Task goal: Return all lines from the listing below in which the string "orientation" occurs.

Data shown:
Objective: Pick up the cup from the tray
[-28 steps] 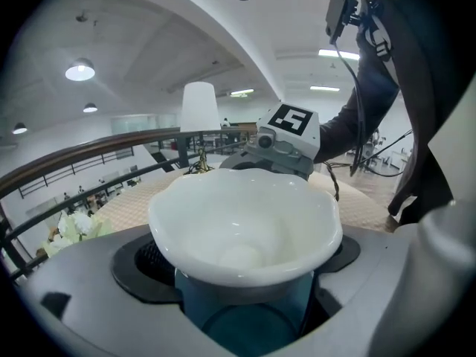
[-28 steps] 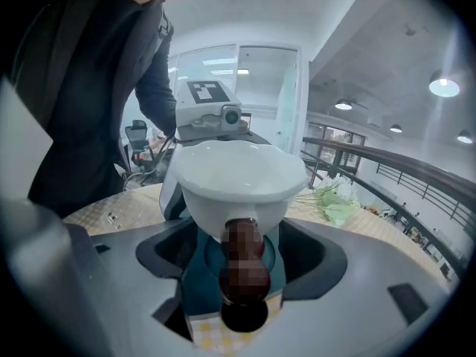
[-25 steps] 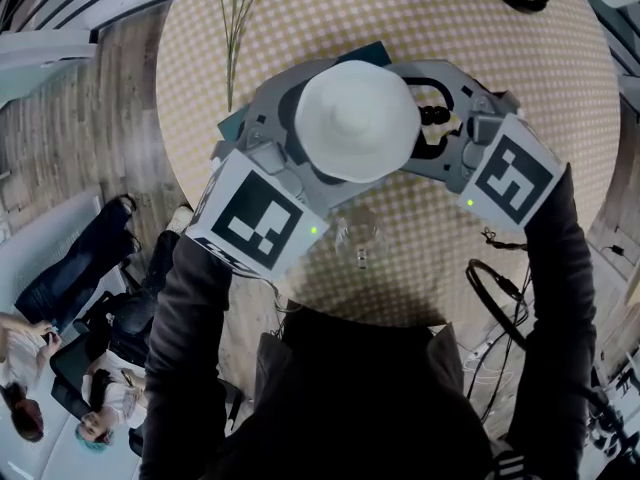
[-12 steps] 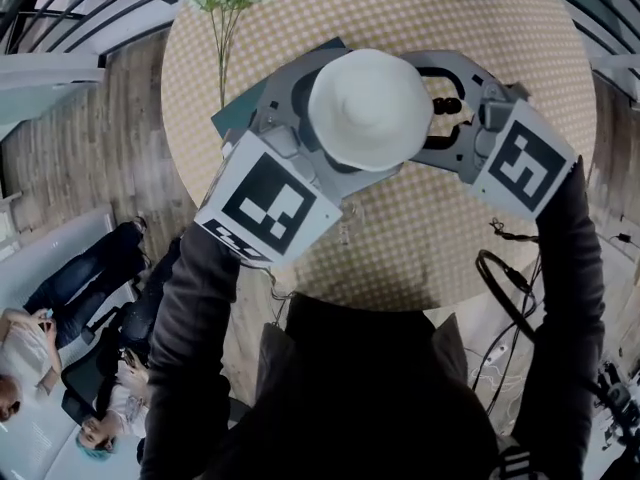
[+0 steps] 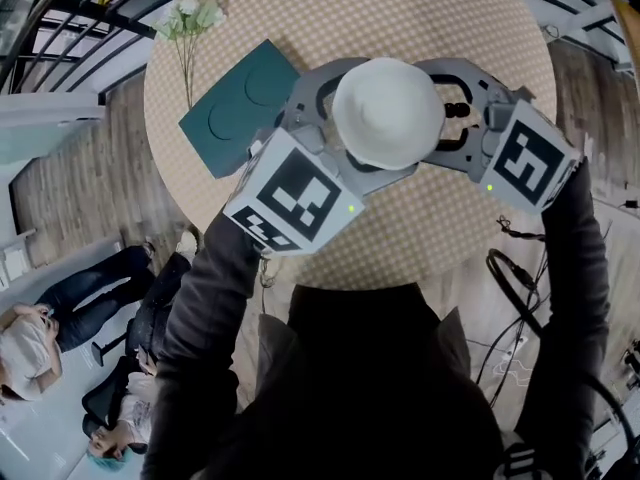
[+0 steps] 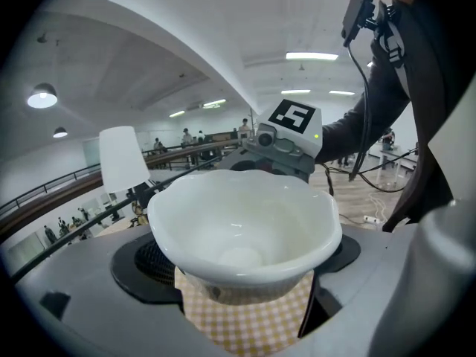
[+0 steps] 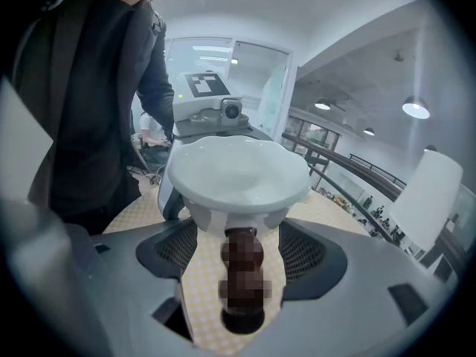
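Observation:
A white cup [image 5: 388,113] with a wavy rim hangs in the air above the round checked table [image 5: 420,228]. My left gripper [image 5: 345,133] is shut on the cup's lower body [image 6: 242,229], whose base fills the gap between the jaws [image 6: 245,292]. My right gripper [image 5: 455,116] faces it from the other side. It stands open, and the cup's dark handle [image 7: 242,266] lies between its fingers with a gap on each side. The teal tray [image 5: 240,103] lies bare on the table to the left of the cup.
A sprig of white flowers [image 5: 190,18] lies at the table's far left beside the tray. Cables [image 5: 515,278] trail on the wooden floor to the right. People sit below at the lower left [image 5: 40,338]. A white lampshade [image 6: 123,158] stands nearby.
The cup and both grippers have moved right, off the teal tray, which now shows whole and bare. The view has shifted too, and the small glass object near the table's front edge is hidden.

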Available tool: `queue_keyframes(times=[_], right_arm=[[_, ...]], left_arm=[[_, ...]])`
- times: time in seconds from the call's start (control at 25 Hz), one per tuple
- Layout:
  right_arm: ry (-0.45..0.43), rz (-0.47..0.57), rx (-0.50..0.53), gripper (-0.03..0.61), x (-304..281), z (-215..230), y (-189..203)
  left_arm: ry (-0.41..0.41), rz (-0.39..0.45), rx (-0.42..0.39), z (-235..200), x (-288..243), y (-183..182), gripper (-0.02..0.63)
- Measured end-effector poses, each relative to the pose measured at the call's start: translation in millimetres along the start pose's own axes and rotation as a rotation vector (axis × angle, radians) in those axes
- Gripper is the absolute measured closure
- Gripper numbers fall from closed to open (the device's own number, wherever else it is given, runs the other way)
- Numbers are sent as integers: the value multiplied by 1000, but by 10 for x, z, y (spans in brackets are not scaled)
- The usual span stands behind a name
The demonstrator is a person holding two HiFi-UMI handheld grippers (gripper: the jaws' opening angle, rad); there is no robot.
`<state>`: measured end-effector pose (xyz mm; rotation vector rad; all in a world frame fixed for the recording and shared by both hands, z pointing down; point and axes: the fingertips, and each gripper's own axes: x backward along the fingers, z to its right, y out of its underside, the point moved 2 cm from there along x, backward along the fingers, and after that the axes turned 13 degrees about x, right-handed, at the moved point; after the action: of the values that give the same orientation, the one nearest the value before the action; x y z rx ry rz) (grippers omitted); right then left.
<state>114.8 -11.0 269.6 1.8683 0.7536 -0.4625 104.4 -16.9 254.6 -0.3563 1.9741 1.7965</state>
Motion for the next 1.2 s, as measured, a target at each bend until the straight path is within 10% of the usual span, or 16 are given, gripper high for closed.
queue_keyframes(times=[0.44, 1.2], right_arm=[[17, -65, -110, 241, 222, -754, 480], [16, -106, -243, 241, -53, -939, 1172]], left_arm=[[118, -37, 12, 641, -608, 286, 91], [224, -128, 39, 526, -1214, 745, 91]])
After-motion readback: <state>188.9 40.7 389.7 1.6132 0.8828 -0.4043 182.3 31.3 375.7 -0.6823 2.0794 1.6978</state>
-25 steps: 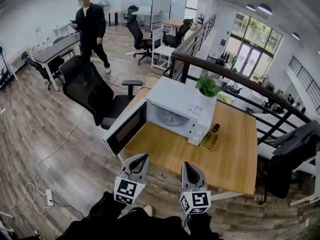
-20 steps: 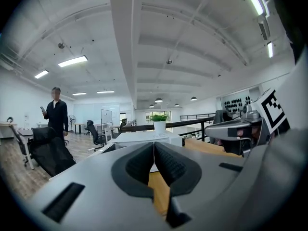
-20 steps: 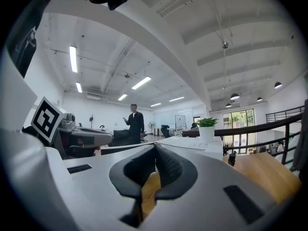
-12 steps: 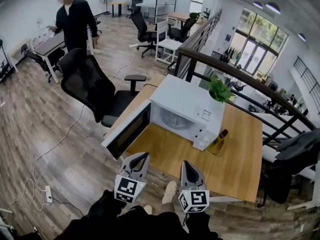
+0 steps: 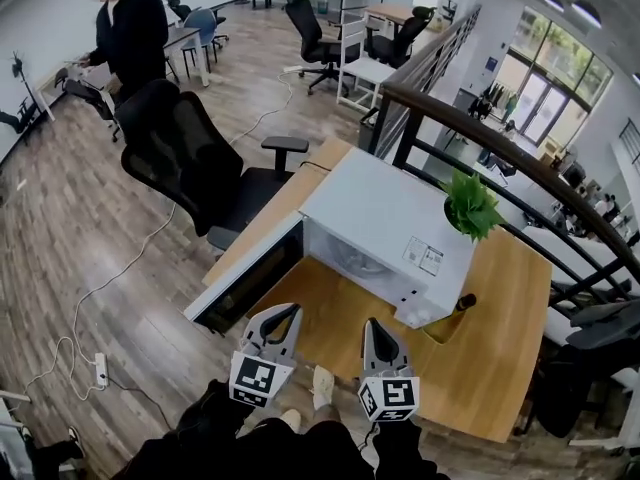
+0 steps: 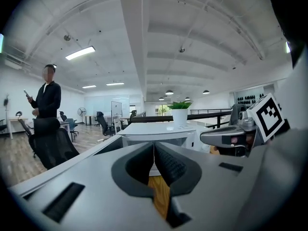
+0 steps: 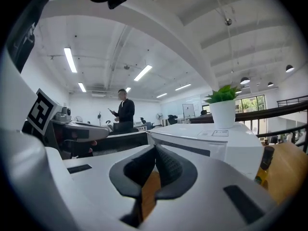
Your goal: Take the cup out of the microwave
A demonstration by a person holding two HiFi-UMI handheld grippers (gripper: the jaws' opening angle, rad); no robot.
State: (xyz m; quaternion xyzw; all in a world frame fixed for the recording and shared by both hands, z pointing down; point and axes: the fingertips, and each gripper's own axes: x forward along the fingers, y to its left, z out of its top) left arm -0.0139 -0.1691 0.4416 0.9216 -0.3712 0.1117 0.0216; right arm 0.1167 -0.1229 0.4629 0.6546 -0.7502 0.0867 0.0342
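Note:
A white microwave (image 5: 400,230) stands on the wooden table (image 5: 480,368) with its door (image 5: 240,280) swung open to the left. Its cavity (image 5: 345,256) shows a glass turntable; I can make out no cup inside. My left gripper (image 5: 284,316) and right gripper (image 5: 373,330) hover side by side above the table's near edge, short of the microwave's front, both pointing roughly level. The left gripper (image 6: 154,146) and right gripper (image 7: 155,148) are both shut, with nothing between their pads. The microwave top (image 6: 156,128) lies straight ahead of the left gripper; the microwave (image 7: 207,138) is ahead and to the right of the right one.
A potted plant (image 5: 470,206) sits on the microwave's far right corner. A dark bottle in a yellow tray (image 5: 452,316) stands right of the microwave. A black office chair (image 5: 185,158) is left of the table, a dark railing (image 5: 480,138) behind it. A person (image 5: 125,28) stands far left.
Both grippers and my head have moved forward toward the table, so the microwave and its open door look closer. The person in the background has walked further left.

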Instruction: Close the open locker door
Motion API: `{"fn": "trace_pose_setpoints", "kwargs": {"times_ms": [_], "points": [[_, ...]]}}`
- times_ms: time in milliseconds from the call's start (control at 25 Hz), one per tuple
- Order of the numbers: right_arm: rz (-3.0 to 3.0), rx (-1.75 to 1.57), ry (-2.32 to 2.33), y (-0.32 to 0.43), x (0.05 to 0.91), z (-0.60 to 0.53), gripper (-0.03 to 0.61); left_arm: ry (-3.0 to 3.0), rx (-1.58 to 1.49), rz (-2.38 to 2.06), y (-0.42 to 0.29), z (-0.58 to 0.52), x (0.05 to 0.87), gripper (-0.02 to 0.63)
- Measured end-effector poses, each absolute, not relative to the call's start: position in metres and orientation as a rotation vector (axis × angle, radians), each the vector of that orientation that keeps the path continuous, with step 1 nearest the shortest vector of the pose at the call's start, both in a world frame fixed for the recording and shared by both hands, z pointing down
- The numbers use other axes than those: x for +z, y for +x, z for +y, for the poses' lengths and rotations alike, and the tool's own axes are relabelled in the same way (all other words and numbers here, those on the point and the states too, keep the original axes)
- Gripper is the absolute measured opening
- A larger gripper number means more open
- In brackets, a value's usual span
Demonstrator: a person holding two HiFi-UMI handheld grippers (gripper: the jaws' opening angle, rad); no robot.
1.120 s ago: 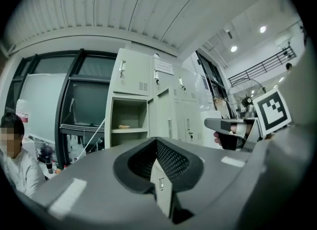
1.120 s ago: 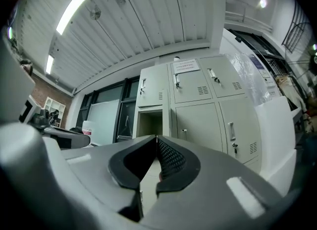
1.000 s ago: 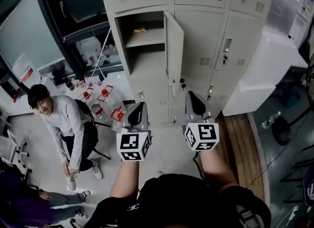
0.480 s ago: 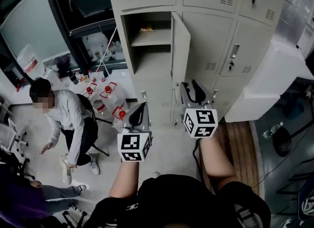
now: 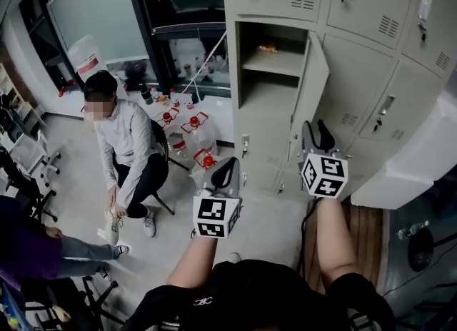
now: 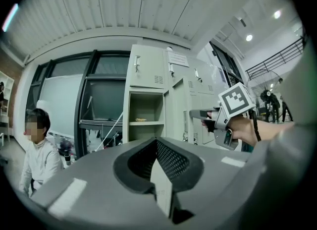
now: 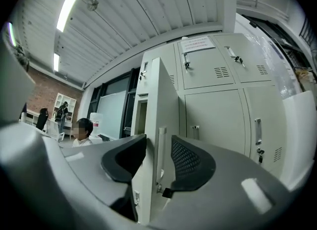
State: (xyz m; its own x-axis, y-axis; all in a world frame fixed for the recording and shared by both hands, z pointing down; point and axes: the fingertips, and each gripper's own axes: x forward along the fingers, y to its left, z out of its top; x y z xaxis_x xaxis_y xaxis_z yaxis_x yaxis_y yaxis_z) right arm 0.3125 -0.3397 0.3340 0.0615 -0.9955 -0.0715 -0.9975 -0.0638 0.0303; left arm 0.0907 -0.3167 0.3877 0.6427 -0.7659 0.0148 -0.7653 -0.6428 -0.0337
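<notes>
The pale locker bank has one compartment (image 5: 268,73) standing open, its door (image 5: 313,87) swung out toward me. My right gripper (image 5: 319,128) is raised just below and in front of the door's free edge. In the right gripper view, my right gripper (image 7: 158,142) has its jaws apart, with the door edge (image 7: 161,100) and its handle (image 7: 161,149) showing between them; whether they touch I cannot tell. My left gripper (image 5: 230,164) hangs lower and to the left, away from the lockers. Its tips (image 6: 156,140) meet with nothing held.
A person (image 5: 125,144) sits on a chair left of the lockers, bending toward a shoe. Water jugs with red caps (image 5: 189,133) stand by the locker base. A large white block (image 5: 421,158) juts out at the right. Another person's arm (image 5: 28,244) lies at the lower left.
My right gripper has moved up and forward to the door's free edge. The view has swung, putting the lockers further right. The seated person has leaned down toward the floor.
</notes>
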Motion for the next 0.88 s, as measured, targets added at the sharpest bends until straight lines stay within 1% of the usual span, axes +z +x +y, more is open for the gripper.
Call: {"fn": "trace_pose_setpoints", "kwargs": {"times_ms": [120, 560, 760, 880], "points": [[2.15, 0.151, -2.266, 0.3, 0.333, -0.346, 0.141, -2.815, -0.045, 1.347, 0.084, -0.316, 0.389, 0.0], [2.255, 0.085, -2.137, 0.269, 0.335, -0.372, 0.137, -2.753, -0.053, 1.457, 0.059, -0.31, 0.393, 0.0], [2.308, 0.068, -2.09, 0.25, 0.335, -0.386, 0.104, -2.731, -0.071, 1.512, 0.04, -0.31, 0.395, 0.0], [2.314, 0.07, -2.082, 0.239, 0.335, -0.395, 0.1, -2.71, -0.06, 1.544, 0.027, -0.314, 0.396, 0.0]]}}
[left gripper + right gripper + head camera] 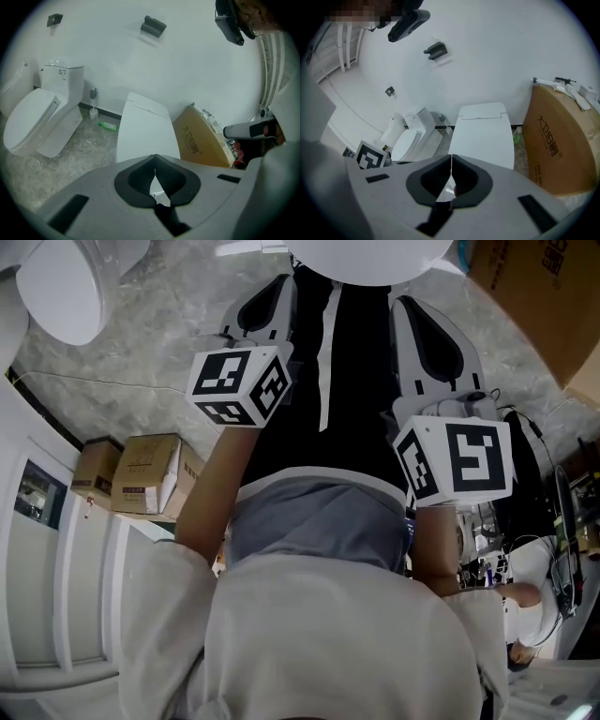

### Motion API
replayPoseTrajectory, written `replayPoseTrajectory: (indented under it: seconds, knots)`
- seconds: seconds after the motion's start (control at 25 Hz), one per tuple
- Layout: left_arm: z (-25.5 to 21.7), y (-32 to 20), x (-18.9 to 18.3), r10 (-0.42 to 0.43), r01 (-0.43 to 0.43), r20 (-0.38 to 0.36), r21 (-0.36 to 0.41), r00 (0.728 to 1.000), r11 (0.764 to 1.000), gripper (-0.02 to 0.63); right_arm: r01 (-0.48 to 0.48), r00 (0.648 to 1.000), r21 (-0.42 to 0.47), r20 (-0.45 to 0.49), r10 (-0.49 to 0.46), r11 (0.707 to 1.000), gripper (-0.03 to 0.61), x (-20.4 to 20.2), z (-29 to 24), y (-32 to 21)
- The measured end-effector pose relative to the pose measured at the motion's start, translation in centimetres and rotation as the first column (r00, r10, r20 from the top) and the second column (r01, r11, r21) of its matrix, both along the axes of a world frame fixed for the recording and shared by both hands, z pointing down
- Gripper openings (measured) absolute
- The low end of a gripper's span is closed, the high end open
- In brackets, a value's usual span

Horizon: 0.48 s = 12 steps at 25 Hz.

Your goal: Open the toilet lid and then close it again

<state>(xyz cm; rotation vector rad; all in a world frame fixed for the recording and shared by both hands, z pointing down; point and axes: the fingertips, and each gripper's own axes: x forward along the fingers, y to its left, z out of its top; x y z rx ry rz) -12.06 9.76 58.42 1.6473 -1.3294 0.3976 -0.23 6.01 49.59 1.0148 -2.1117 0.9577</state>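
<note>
**Inspector:** Location of toilet lid point(143, 133)?

**Assistant:** Centre of both gripper views, just beyond the tips. Down flat on the bowl, not yet raised. White edge also at top centre of the head view.

**Inspector:** Handling?

**Assistant:** Judged rigid moulded plastic, fairly light, smooth and probably slippery. Hinged at the far end, toward the wall point(187, 61). Best taken at the near front lip and lifted from beneath. Some risk of slamming on the way back down.

**Inspector:** Grippers?

**Assistant:** Left gripper point(155, 161) pressed together, nothing between the pads. Right gripper point(451, 161) likewise closed and empty. Neither touching the lid.

**Inspector:** Room?

**Assistant:** Grey marbled floor point(89, 145), plain white wall. Second toilet point(33, 119) at left of the left gripper view, also shut. Tilted cardboard box point(199, 140) just right of the lid. Green bottle point(108, 125) on the floor near the wall.
</note>
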Motion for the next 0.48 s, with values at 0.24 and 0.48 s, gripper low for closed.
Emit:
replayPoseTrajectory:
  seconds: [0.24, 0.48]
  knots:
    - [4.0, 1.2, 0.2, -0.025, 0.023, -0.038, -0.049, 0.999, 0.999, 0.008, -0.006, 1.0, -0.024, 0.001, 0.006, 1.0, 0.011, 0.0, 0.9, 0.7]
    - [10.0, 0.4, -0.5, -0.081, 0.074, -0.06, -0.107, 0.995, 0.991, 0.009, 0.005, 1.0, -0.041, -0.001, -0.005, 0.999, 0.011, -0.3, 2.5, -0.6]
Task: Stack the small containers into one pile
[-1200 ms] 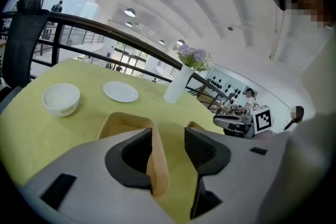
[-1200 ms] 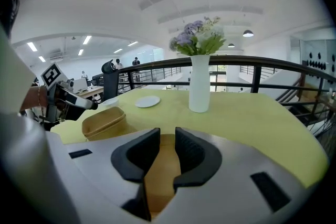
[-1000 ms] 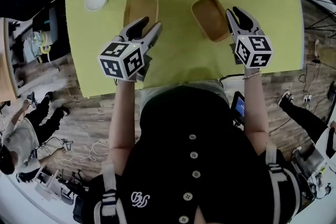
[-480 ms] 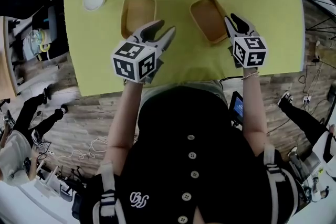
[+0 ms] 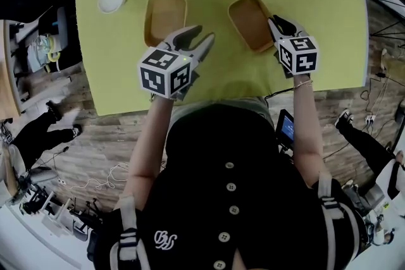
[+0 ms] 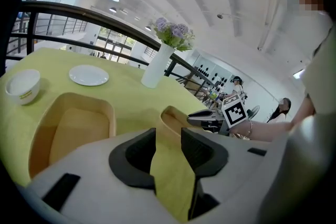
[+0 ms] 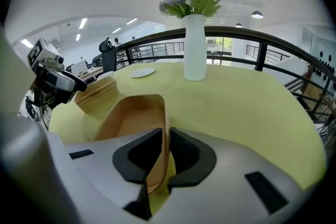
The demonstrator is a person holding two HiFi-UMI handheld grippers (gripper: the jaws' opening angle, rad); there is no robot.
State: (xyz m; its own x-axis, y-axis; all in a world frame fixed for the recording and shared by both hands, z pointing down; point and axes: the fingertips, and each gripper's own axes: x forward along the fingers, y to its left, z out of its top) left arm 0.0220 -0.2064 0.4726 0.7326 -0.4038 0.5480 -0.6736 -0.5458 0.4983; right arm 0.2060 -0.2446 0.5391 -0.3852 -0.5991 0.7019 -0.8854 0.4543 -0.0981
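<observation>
Stacking not begun: right gripper [image 7: 167,150] pinches the 1 o'clock container [image 5: 250,21] by its wall; left gripper [image 6: 169,141], empty, jaws closing, hovers beside the 11 o'clock container [image 5: 166,14].

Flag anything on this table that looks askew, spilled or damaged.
Only the right container stands out: it lies turned at an angle, not square like the left container, and the right claw is clamped on its rim. Nothing looks spilled or damaged.
</observation>
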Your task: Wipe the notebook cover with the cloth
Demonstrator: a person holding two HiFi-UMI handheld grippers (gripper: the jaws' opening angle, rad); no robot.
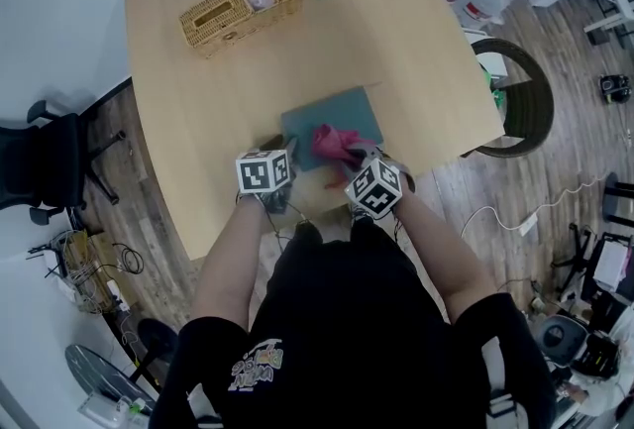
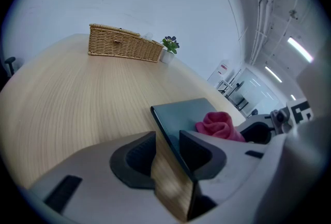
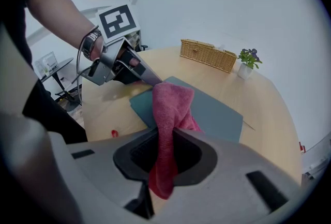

Solved exercise:
`<state>`: measured end-effector pose (xyz mm; rotation vector rad; all in a world frame fixed for the recording and shared by both hands, z pointing down; point and axes: the fingertips, and each gripper's own axes: x backward along the fingers, z to its right, y out of its underside, the point moved 2 cm from there along x, backward along the fingers, and after that the axes turned 13 degrees about x, right-handed, at the moved point; after the action: of the values that give the same orientation, the one nearest the value before the action; x y z rx ry rz) (grippers omitted); right then left.
- Measured end-effector poses, each absolute, not relative to the call's start: position in metres and orientation as a rotation vector (axis × angle, radians), each the vector of that orientation that keeps the path continuous, with step 1 nearest the shortest vector of the pose at the call's start, both in a world frame fixed for the recording and shared by both hands, z pointing down

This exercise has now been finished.